The possibility of applying the technique to a living patient offers an exciting opportunity for early detection of ocular problems, such as presbyopia and corneal ectasia, and for understanding their underlying mechanisms [11]. Here, we report the development of a clinically viable Brillouin microscope and describe the first Brillouin measurement of the human eye in vivo. For human use, the instrument employs a low-power laser light at 780 nm and a parallel Brillouin spectrometer optimized for the infrared wavelength.
2. Setup and methods
Figure 1 shows a schematic of the experimental setup. The instrument is comprised of three parts: laser-scanning confocal microscope, human interface, and VIPA-etalon spectrometer. The light source was a continuous-wave (cw) external-cavity semiconductor laser emitting a single longitudinal mode at 780 nm (Toptica Photonics). The laser output was attenuated with a neutral density filter and expanded to the 1/e2 laser beam diameter of about 7 mm. A 10/90 beam sampler directed 10% of the laser power to the human interface through a beam-scanning unit.

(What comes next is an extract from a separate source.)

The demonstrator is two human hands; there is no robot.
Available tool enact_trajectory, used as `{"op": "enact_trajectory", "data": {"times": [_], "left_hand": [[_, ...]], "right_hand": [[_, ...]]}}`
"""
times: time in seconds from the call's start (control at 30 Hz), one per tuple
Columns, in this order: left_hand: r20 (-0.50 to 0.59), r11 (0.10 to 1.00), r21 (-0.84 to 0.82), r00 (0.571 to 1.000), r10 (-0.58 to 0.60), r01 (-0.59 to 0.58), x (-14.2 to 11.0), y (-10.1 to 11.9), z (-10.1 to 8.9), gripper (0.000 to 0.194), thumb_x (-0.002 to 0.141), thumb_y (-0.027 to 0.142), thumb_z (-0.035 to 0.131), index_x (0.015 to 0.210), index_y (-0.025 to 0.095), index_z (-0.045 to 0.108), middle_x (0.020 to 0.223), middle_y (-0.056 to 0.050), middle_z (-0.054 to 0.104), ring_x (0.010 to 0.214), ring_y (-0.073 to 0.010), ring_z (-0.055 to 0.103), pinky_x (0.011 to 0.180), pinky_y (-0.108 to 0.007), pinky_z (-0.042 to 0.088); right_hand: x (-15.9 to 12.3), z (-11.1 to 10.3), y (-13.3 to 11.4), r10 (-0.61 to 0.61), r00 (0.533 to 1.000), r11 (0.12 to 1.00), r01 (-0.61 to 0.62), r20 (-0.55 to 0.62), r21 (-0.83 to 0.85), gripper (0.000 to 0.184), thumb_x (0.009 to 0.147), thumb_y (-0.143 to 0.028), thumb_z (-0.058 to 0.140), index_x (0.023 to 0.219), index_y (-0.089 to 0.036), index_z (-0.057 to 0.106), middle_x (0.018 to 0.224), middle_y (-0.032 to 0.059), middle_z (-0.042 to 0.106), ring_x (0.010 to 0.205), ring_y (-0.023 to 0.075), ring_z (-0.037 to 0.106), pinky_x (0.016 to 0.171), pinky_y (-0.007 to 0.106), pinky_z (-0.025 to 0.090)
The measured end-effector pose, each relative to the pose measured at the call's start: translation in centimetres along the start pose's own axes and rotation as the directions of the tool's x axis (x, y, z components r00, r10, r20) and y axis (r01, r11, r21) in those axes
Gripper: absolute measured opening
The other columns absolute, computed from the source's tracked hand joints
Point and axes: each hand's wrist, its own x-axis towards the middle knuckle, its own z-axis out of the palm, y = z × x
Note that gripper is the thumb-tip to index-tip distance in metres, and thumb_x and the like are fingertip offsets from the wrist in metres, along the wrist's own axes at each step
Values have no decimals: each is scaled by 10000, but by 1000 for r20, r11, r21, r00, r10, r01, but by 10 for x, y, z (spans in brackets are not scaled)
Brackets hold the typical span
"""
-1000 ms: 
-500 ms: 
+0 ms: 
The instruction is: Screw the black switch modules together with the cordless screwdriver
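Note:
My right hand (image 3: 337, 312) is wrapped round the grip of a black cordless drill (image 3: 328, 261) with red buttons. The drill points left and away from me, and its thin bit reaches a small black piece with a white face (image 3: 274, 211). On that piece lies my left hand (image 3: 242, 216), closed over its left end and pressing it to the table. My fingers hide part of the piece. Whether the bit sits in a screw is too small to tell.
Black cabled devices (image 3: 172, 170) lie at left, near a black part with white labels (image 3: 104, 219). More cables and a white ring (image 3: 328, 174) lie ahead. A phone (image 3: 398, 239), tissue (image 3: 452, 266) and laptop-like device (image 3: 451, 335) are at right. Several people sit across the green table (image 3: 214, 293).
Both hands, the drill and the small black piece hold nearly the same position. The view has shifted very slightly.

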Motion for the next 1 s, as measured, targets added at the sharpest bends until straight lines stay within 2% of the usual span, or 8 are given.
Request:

We used two mirrors for x-y transverse beam positioning and a motorized translation stage (max speed 1.5 cm/s, Zaber Technologies) for z-scan. We used two different objective lenses: an achromat (Thorlabs, f = 35 mm, NA = 0.055) with a long working distance (35 mm) was used; and a 4X microscope objective (Edmund Optics, NA = 0.1) with higher spatial resolution was utilized. The backward scattered light from the eye was collected with a single-mode optical fiber through the beam sampler (90% transmission). We used two-stage VIPA etalons optimized for the near-infrared wavelength (R1 = 99.9%, R2 = 98% at 760-800 nm), configured with the cross-axis cascade principle [12]. In each stage, the light beam was line-focused into the input window of the VIPA etalon tilted by about 2 degrees and the output pattern went through a spatial filter to remove the elastic scattering light component. The spectrally dispersed pattern was imaged onto an EM-CCD camera (Andor, IXon DU-897). The camera was operated at full gain with a negligible readout noise.

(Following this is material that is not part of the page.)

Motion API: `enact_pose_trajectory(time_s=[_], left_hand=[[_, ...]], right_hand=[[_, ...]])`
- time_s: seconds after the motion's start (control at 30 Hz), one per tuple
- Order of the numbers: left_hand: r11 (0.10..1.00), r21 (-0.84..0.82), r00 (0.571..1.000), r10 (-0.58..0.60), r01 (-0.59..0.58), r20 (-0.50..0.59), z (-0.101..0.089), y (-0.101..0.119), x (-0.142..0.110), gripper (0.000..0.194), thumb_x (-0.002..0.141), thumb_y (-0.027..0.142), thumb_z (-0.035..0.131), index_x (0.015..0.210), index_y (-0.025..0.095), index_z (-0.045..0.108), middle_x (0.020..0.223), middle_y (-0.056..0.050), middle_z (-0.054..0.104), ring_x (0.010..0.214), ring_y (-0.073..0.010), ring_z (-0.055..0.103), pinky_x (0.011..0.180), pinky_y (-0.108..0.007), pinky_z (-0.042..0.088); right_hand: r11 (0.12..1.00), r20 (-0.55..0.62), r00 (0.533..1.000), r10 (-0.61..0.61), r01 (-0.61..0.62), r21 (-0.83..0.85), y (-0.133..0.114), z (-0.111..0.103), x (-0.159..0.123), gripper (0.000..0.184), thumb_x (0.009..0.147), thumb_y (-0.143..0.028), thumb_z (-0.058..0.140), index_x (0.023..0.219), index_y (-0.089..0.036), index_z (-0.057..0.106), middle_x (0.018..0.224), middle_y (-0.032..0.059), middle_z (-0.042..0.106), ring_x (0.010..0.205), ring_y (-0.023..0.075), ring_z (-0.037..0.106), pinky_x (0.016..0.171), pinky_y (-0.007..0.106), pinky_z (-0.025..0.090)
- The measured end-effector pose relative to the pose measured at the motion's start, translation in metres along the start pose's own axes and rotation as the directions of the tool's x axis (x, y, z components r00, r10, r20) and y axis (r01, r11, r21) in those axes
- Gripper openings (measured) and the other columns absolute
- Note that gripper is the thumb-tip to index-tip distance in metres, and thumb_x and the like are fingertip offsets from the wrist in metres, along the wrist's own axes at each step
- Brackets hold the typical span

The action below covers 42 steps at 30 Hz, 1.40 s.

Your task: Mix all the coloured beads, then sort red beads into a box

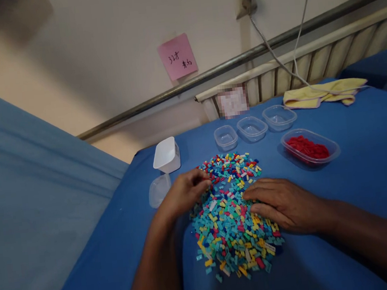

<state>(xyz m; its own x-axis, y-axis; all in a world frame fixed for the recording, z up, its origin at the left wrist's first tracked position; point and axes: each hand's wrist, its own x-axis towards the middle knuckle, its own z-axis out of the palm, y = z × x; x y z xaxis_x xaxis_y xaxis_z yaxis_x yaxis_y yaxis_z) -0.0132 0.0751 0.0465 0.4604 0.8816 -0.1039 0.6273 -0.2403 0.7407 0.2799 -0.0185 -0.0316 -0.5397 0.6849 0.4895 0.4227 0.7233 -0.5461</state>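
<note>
A spread pile of small toy building bricks (228, 233), in turquoise, yellow, red, pink, white and blue, covers the middle of the blue cloth. At the pile's upper left side, my left hand (186, 192) has its fingers curled in and the thumb close to them. Red bricks show by those fingertips, but whether one is gripped is hidden. My right hand (282, 204) rests on the right side of the pile, palm down, fingers stretched out and touching bricks. To its upper right stands a clear plastic tub (334, 151) with red bricks (307, 147) inside.
Behind the pile are three clear tubs (226, 138) in a row. A white tub (166, 156) and a clear lid (159, 190) lie at the left. A yellow cloth (322, 93) and a cable (297, 75) are at the back right, before a radiator (326, 57).
</note>
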Motion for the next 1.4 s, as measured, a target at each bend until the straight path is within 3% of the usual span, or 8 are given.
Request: enact_pose_trajectory(time_s=[0.17, 0.33, 0.43, 0.57, 0.73, 0.83, 1.07, 1.4], left_hand=[[0.700, -0.711, 0.941, -0.282, 0.069, -0.186, -0.005, -0.015, 0.000, 0.024, 0.083, 0.023, 0.089, 0.098, 0.012, 0.073, 0.111, -0.013, 0.079, 0.090, -0.0152, 0.074, 0.074, -0.019, 0.059], [0.452, -0.887, 0.917, -0.387, 0.097, -0.097, 0.002, -0.017, 0.003, 0.027, 0.077, 0.005, 0.077, 0.102, 0.011, 0.070, 0.102, -0.010, 0.077, 0.087, -0.0138, 0.075, 0.071, -0.016, 0.060], [0.624, -0.763, 0.940, -0.335, 0.168, -0.067, 0.008, -0.018, 0.002, 0.020, 0.082, 0.022, 0.079, 0.098, 0.014, 0.070, 0.072, 0.001, 0.064, 0.053, -0.0079, 0.054, 0.047, -0.016, 0.042], [0.982, -0.123, 0.985, -0.155, 0.145, -0.073, 0.017, -0.018, 0.002, 0.017, 0.091, 0.030, 0.071, 0.099, 0.018, 0.079, 0.075, 0.000, 0.069, 0.058, -0.0120, 0.055, 0.055, -0.024, 0.039], [0.851, 0.521, 0.997, -0.081, 0.067, 0.005, 0.017, -0.008, 0.007, 0.033, 0.095, 0.023, 0.061, 0.118, 0.031, 0.084, 0.112, -0.003, 0.082, 0.096, -0.0279, 0.074, 0.078, -0.038, 0.047], [0.798, 0.600, 0.995, -0.092, 0.058, 0.025, 0.014, -0.003, 0.010, 0.033, 0.096, 0.024, 0.062, 0.120, 0.031, 0.083, 0.117, -0.005, 0.082, 0.101, -0.0307, 0.074, 0.078, -0.039, 0.046], [0.870, 0.489, 0.991, -0.113, 0.063, 0.073, 0.015, -0.007, 0.015, 0.009, 0.087, 0.022, 0.064, 0.095, 0.022, 0.068, 0.079, 0.001, 0.070, 0.067, -0.0192, 0.060, 0.059, -0.031, 0.034], [0.816, 0.577, 0.991, -0.107, 0.040, 0.081, 0.025, 0.012, 0.026, 0.010, 0.095, 0.026, 0.061, 0.097, 0.023, 0.070, 0.083, 0.000, 0.071, 0.071, -0.0200, 0.060, 0.062, -0.034, 0.030]], right_hand=[[0.999, -0.038, 0.999, 0.017, -0.016, 0.032, 0.004, 0.003, -0.003, 0.028, 0.115, -0.035, 0.051, 0.130, -0.021, 0.071, 0.122, 0.0104, 0.080, 0.113, 0.0249, 0.075, 0.099, 0.043, 0.062], [0.997, -0.072, 0.996, 0.060, -0.057, 0.051, 0.006, 0.001, -0.004, 0.026, 0.114, -0.032, 0.052, 0.130, -0.024, 0.071, 0.124, 0.0104, 0.080, 0.114, 0.0252, 0.075, 0.100, 0.043, 0.061], [0.996, -0.065, 0.995, 0.071, -0.068, 0.055, 0.006, 0.000, -0.004, 0.027, 0.114, -0.031, 0.052, 0.130, -0.024, 0.071, 0.124, 0.0103, 0.080, 0.114, 0.0252, 0.075, 0.100, 0.043, 0.061], [0.995, -0.050, 0.995, 0.090, -0.088, 0.056, 0.005, 0.001, -0.004, 0.027, 0.114, -0.032, 0.051, 0.130, -0.023, 0.071, 0.123, 0.0092, 0.080, 0.113, 0.0246, 0.075, 0.099, 0.044, 0.061], [0.994, -0.044, 0.995, 0.094, -0.091, 0.059, 0.006, 0.001, -0.004, 0.027, 0.114, -0.032, 0.052, 0.130, -0.023, 0.072, 0.124, 0.0095, 0.080, 0.113, 0.0247, 0.075, 0.100, 0.044, 0.061], [0.995, -0.044, 0.995, 0.090, -0.087, 0.056, 0.006, 0.000, -0.004, 0.027, 0.114, -0.031, 0.051, 0.129, -0.023, 0.072, 0.124, 0.0098, 0.080, 0.113, 0.0248, 0.075, 0.100, 0.044, 0.061], [0.995, -0.055, 0.995, 0.085, -0.082, 0.064, 0.006, 0.000, -0.003, 0.027, 0.113, -0.032, 0.052, 0.128, -0.022, 0.073, 0.121, 0.0096, 0.081, 0.111, 0.0244, 0.076, 0.098, 0.042, 0.062], [0.994, -0.069, 0.994, 0.082, -0.077, 0.071, 0.005, 0.000, 0.000, 0.026, 0.114, -0.033, 0.052, 0.126, -0.022, 0.073, 0.120, 0.0089, 0.080, 0.111, 0.0231, 0.075, 0.098, 0.039, 0.059]])
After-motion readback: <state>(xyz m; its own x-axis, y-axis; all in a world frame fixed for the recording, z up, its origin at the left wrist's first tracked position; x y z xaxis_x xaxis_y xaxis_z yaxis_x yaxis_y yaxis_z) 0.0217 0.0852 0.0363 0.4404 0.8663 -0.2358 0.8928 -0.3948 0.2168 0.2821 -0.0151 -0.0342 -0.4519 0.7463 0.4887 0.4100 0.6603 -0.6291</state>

Fig. 1 Schematic of the Brillouin confocal microscope. OI: Optical isolator. ND: Neutral density filter wheel; BS: beam sampler; SMF: single mode fiber.

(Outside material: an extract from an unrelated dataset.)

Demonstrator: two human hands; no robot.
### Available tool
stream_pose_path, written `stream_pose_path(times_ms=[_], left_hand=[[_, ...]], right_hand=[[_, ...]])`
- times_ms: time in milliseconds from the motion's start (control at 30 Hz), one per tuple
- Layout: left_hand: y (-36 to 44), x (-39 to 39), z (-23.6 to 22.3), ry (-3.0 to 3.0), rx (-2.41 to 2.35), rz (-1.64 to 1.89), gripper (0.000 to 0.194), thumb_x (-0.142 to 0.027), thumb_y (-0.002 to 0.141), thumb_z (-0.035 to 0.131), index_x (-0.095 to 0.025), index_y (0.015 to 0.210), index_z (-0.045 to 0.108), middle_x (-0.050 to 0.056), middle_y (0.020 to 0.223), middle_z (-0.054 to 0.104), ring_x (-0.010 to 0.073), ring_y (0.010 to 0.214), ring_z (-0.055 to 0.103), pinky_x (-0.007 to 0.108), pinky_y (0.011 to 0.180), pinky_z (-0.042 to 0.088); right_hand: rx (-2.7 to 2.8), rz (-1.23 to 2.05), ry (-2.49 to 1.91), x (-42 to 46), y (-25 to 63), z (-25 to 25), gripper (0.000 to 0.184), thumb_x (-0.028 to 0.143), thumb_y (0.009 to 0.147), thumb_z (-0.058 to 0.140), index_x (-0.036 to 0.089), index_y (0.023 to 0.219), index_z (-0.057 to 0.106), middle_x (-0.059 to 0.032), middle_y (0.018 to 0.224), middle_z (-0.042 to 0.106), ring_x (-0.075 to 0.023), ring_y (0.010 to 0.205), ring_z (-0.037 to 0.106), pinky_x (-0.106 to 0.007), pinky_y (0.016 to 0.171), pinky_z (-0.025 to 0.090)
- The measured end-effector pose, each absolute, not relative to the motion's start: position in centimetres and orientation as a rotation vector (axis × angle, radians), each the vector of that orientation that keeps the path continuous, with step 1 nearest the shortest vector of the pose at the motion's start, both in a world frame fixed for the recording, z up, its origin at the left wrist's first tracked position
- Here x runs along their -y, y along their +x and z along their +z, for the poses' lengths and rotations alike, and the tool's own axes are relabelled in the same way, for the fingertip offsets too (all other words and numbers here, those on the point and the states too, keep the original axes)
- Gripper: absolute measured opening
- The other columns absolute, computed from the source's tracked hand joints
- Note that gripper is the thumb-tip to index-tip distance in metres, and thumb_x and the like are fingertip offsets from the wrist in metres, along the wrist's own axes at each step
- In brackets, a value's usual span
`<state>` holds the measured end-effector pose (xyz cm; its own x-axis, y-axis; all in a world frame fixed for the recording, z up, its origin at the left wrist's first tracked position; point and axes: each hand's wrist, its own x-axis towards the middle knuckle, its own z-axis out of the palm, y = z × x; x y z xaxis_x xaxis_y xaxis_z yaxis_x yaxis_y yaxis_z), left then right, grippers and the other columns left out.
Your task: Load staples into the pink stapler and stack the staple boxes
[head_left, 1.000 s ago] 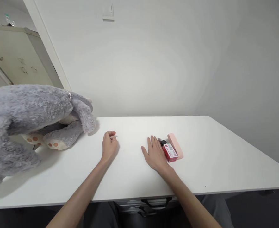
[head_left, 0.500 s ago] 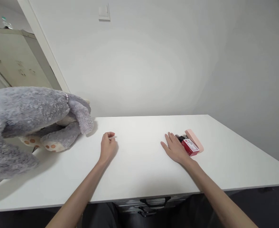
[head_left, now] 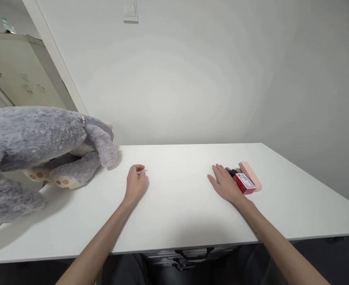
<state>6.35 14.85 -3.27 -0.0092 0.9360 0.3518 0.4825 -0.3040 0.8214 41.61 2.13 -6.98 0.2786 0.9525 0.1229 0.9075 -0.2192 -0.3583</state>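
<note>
My left hand (head_left: pixel 136 183) rests on its side on the white table (head_left: pixel 174 213), fingers loosely curled. A gap shows between its thumb and forefinger, with nothing visible in it. My right hand (head_left: pixel 226 184) lies flat, fingers stretched forward and the thumb out to the left. Against its right edge sits a small red and white box (head_left: pixel 245 183). A black object (head_left: pixel 233 171), its kind unclear, is partly hidden between the fingers and the box. Beyond them, a long pink case (head_left: pixel 251 175) lies aslant, close to the box.
A large grey plush toy (head_left: pixel 40 134) leans over the table's left side. Behind the table rises a pale wall (head_left: pixel 177 79) with a switch (head_left: pixel 129 11). A cabinet (head_left: pixel 20 71) stands at the far left. Below the front edge are black handles (head_left: pixel 194 255).
My right hand has slid to the right across the table. The red and white box, black object and pink case have shifted right along with it. My left hand has stayed nearly still.
</note>
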Motion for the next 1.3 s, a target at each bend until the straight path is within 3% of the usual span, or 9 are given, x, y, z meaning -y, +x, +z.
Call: stream_pose_path(times_ms=[200, 467, 700, 833, 1033, 1167, 1300], left_hand=[[6.8, -14.5, -3.4, 1.843, -1.470, 1.245, 0.024, -0.017, 0.078, 0.055, -0.022, 0.101, 0.059, 0.009, 0.108, 0.068, 0.0256, 0.097, 0.065, 0.042, 0.089, 0.050], [7.9, -13.9, -3.3, 1.975, -1.380, 1.109, 0.021, -0.020, 0.079, 0.055, -0.023, 0.100, 0.058, 0.006, 0.102, 0.071, 0.0247, 0.094, 0.066, 0.040, 0.087, 0.050], [9.3, -15.3, -2.9, 2.045, -1.385, 0.986, 0.019, -0.026, 0.084, 0.056, -0.024, 0.102, 0.061, 0.003, 0.093, 0.072, 0.0202, 0.078, 0.066, 0.033, 0.073, 0.049], [10.5, -16.5, -2.7, 2.111, -1.346, 0.886, 0.022, -0.029, 0.083, 0.056, -0.025, 0.103, 0.064, -0.002, 0.076, 0.068, 0.0185, 0.068, 0.062, 0.031, 0.066, 0.046], [11.1, -17.6, -2.1, 2.169, -1.281, 0.792, 0.011, -0.036, 0.082, 0.060, -0.025, 0.082, 0.063, -0.002, 0.071, 0.067, 0.0166, 0.061, 0.054, 0.030, 0.059, 0.041], [11.1, -17.2, -1.6, 2.310, -1.184, 0.687, 0.024, -0.033, 0.085, 0.056, -0.024, 0.063, 0.049, -0.002, 0.061, 0.058, 0.0165, 0.059, 0.050, 0.030, 0.058, 0.037], [11.3, -16.3, -1.6, 2.457, -1.138, 0.638, 0.028, -0.029, 0.088, 0.053, -0.025, 0.062, 0.044, -0.002, 0.060, 0.055, 0.0181, 0.059, 0.051, 0.032, 0.060, 0.036]], right_hand=[[1.706, 0.142, -2.237, -2.3, 41.6, -7.1, 0.073, 0.054, 0.107, 0.024, 0.005, 0.161, 0.034, -0.0179, 0.172, 0.025, -0.0312, 0.162, 0.015, -0.049, 0.130, 0.019], [1.856, 0.156, -2.146, -3.1, 40.9, -7.0, 0.071, 0.055, 0.108, 0.022, 0.012, 0.162, 0.035, -0.0124, 0.173, 0.022, -0.0256, 0.162, 0.015, -0.046, 0.131, 0.018], [2.051, 0.198, -1.957, -7.6, 37.5, -6.6, 0.075, 0.058, 0.108, 0.021, 0.007, 0.163, 0.034, -0.0134, 0.174, 0.020, -0.0257, 0.162, 0.012, -0.043, 0.131, 0.011], [2.077, 0.252, -1.894, -10.0, 35.6, -5.9, 0.075, 0.058, 0.108, 0.020, 0.009, 0.164, 0.031, -0.0114, 0.174, 0.020, -0.0233, 0.162, 0.012, -0.041, 0.131, 0.011], [2.040, 0.285, -1.841, -11.0, 35.4, -5.7, 0.070, 0.056, 0.108, 0.026, 0.015, 0.163, 0.036, -0.0086, 0.173, 0.026, -0.0227, 0.162, 0.017, -0.041, 0.130, 0.014], [1.997, 0.301, -1.829, -10.6, 35.5, -5.7, 0.068, 0.057, 0.108, 0.029, 0.015, 0.161, 0.040, -0.0076, 0.171, 0.030, -0.0222, 0.161, 0.020, -0.040, 0.129, 0.017], [1.989, 0.308, -1.825, -10.4, 35.3, -5.6, 0.067, 0.056, 0.109, 0.029, 0.016, 0.161, 0.041, -0.0072, 0.171, 0.030, -0.0220, 0.161, 0.020, -0.040, 0.130, 0.017]])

The human interface was a modified version of standard ophthalmic slit-lamp instrument. It has a chin support and a headrest, which allowed the height of the head of the human subject to be adjusted with a manual translation stage. All measurements were performed in the relaxed accommodation state. Prior to the Brillouin scan, we aligned the position of the beam to the corneal apex by finding the location that maximizes the optical back-reflection from the corneal surface. The focus of the laser beam was scanned along the optical axis from the cornea to the lens or backward. Axial scanning was performed by moving the objective lens with speeds ranging between 30 and 80 μm/s. The Brillouin spectra were recorded in the CCD camera with the frame integration times between 0.2 and 1 s. The laser power at the sample could be adjusted between 0.7 and 3mW. Beam scanning, CCD acquisition and spectral analysis were synchronized with LABVIEW and MATLAB programs. The measurement results were displayed in real-time on a computer. The axial profile of the Brillouin shift was plotted with respect to the focal depth in the eye, calculated using the average refractive index (n = 1.4) of the eye anterior chamber, which was measured by a low-coherence interferometer.
3. Safety consideration
We considered radiation-induced damage thresholds in the retina, as well the cornea and lens. Maximum permissible exposure (MPE) is defined as the highest power or energy density that can be admitted to the eye without causing a biohazard. MPE corresponds to 10% of the dose that has a 50% chance of creating damage in worst-case scenario conditions. In the Brillouin scanner, the laser light is focused in the anterior segment and diffused onto the retina (Fig. 2 ). According to the International Commission on Non-Ionizing Radiation Protection (ICNIRP), for cw sources in the wavelength region 400-1050 nm the exposure limit for cornea-lens thermal safety is 4W/cm2; i.e. MPE = 32 mW in a 1-mm-diameter zone (0.79 mm2 in area) [13]. The 1-mm aperture for irradiance averaging is based on the thermal modeling [14], which shows that the temperature rise is independent of the beam size up to 1 mm due to rapid thermal conduction (~0.5 W/m/°C) in the cornea and lens. As for the retina, the dominant mechanism of retinal damage is thermal for an exposure time (T) longer than 0.25 s. Considering the distance 17 mm between the lens and retina and α = 0.2, i.e. NA = 0.1, the beam size on the retina is >3 mm. Applying the same thermal limit of 4 W/cm2,we calculate MPE = ~300 mW. According to the guidelines from American National Standard Institute, the exposure limit for the retinal thermal hazard has been expressed as 1.8x10−3CA CE T-0.25 [W/cm2], where CA = 1.45 (for = 780 nm), CE = 267 (for α = 0.2; i.e. NA = 0.1), and the aperture size of 7mm (area of 0.38 cm2) [15].The MPE is calculated to be 265 mW for T = 1 sand 95 mW for T = 60 s, which is consistent with the above analysis. Taken together, we conclude that the Brillouin scan in the cornea and lens does not pose risk to the human eye.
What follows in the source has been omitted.